TRY IT: From the line that contains "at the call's" through the line that contains "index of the", output every line of the listing below exactly and leave out all the rest.

Segment Start: DATA SHOWN

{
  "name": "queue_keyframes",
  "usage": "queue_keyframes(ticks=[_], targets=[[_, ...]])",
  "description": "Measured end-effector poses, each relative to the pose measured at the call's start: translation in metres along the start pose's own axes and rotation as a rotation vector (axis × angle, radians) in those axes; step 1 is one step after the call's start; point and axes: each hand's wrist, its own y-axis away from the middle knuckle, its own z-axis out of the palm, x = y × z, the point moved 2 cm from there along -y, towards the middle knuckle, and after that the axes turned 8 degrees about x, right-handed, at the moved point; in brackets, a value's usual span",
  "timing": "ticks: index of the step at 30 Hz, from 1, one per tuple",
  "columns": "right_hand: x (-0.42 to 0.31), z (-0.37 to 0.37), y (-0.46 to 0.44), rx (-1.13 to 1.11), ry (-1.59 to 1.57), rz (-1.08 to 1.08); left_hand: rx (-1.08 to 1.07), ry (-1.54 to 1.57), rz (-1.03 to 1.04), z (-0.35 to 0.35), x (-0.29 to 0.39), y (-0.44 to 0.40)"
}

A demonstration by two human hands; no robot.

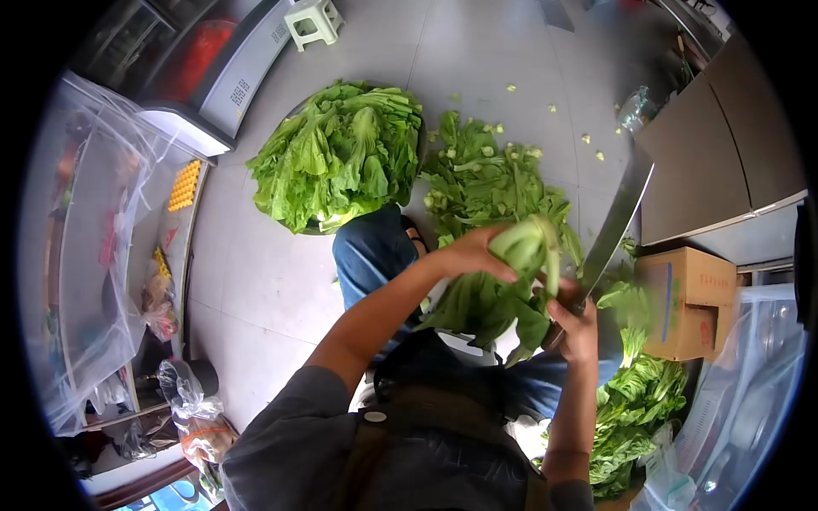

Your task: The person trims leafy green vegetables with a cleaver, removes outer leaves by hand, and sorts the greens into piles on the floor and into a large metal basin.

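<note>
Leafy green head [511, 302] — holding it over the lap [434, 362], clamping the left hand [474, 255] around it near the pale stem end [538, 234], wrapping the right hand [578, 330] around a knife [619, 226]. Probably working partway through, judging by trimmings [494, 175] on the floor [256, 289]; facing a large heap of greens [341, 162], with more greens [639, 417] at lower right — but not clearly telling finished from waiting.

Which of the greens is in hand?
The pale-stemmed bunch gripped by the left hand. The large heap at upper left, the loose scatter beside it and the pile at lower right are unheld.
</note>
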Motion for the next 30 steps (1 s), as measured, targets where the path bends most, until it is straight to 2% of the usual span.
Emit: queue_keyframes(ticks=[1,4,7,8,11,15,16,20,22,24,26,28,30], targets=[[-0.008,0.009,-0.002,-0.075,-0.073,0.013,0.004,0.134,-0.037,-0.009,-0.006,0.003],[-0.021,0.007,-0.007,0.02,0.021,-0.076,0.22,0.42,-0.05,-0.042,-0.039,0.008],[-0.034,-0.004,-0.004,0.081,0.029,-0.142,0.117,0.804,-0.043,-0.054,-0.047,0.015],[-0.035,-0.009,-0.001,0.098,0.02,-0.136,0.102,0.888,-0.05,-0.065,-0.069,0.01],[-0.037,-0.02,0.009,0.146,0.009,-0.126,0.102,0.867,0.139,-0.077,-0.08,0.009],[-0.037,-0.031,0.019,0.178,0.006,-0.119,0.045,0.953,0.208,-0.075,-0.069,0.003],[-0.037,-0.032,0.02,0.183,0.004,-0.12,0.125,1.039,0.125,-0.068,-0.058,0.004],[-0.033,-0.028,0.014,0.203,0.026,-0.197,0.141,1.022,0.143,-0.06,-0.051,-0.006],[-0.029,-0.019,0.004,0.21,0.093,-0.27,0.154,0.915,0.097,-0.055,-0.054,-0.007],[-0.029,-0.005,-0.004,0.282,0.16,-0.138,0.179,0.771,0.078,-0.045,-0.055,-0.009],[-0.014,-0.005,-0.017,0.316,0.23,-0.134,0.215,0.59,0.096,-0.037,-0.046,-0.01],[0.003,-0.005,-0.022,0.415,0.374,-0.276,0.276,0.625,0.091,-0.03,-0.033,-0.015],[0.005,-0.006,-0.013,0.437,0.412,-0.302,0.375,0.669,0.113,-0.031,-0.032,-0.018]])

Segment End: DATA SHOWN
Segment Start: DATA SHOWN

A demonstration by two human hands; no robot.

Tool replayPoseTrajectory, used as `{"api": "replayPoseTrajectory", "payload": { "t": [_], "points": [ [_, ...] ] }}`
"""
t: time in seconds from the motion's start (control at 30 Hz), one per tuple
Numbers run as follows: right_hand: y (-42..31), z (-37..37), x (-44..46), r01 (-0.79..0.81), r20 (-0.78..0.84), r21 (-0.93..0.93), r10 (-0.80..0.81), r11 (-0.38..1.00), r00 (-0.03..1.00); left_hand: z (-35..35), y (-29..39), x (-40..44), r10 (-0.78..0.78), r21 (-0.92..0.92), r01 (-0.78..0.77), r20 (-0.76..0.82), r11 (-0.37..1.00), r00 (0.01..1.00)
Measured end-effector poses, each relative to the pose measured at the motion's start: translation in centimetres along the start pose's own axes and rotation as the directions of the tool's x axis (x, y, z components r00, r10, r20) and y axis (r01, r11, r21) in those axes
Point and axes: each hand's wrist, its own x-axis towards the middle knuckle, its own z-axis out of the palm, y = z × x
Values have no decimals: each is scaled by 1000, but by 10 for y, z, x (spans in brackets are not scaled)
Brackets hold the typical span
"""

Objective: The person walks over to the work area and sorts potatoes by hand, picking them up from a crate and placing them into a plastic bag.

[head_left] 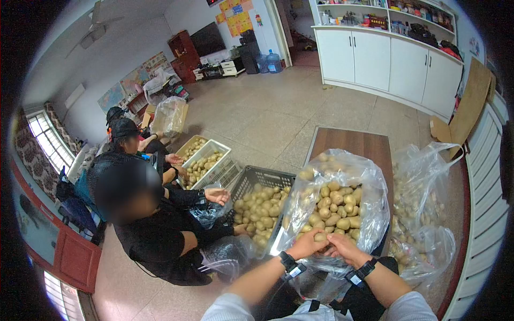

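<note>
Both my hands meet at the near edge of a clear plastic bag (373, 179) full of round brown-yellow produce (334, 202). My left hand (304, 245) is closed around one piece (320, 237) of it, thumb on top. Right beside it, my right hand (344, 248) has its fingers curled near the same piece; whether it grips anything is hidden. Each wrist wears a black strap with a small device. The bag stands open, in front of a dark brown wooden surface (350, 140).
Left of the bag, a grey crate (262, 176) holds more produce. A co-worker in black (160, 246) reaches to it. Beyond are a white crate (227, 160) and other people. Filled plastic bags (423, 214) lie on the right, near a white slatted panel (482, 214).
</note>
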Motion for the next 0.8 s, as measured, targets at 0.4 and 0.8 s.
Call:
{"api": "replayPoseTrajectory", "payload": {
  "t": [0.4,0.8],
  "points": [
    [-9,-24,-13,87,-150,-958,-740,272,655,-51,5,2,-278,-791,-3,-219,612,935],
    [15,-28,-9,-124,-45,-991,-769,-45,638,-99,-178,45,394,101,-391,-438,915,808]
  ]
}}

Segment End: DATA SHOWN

COMPLETED EXERCISE:
  "description": "Measured end-effector poses, each relative to the pose measured at the call's start: translation in metres along the start pose's own axes and rotation as a rotation vector (axis × angle, radians) in those axes; step 1 is one step after the call's start; point and axes: each hand's wrist, its own y-axis away from the middle knuckle, its own z-axis out of the palm, x = y × z, the point moved 2 cm from there along -y, towards the middle knuckle, and after that the axes turned 8 degrees about x, right-handed, at the moved point; in brackets, a value's usual span",
  "timing": "ticks: index of the step at 30 Hz, from 1, one per tuple",

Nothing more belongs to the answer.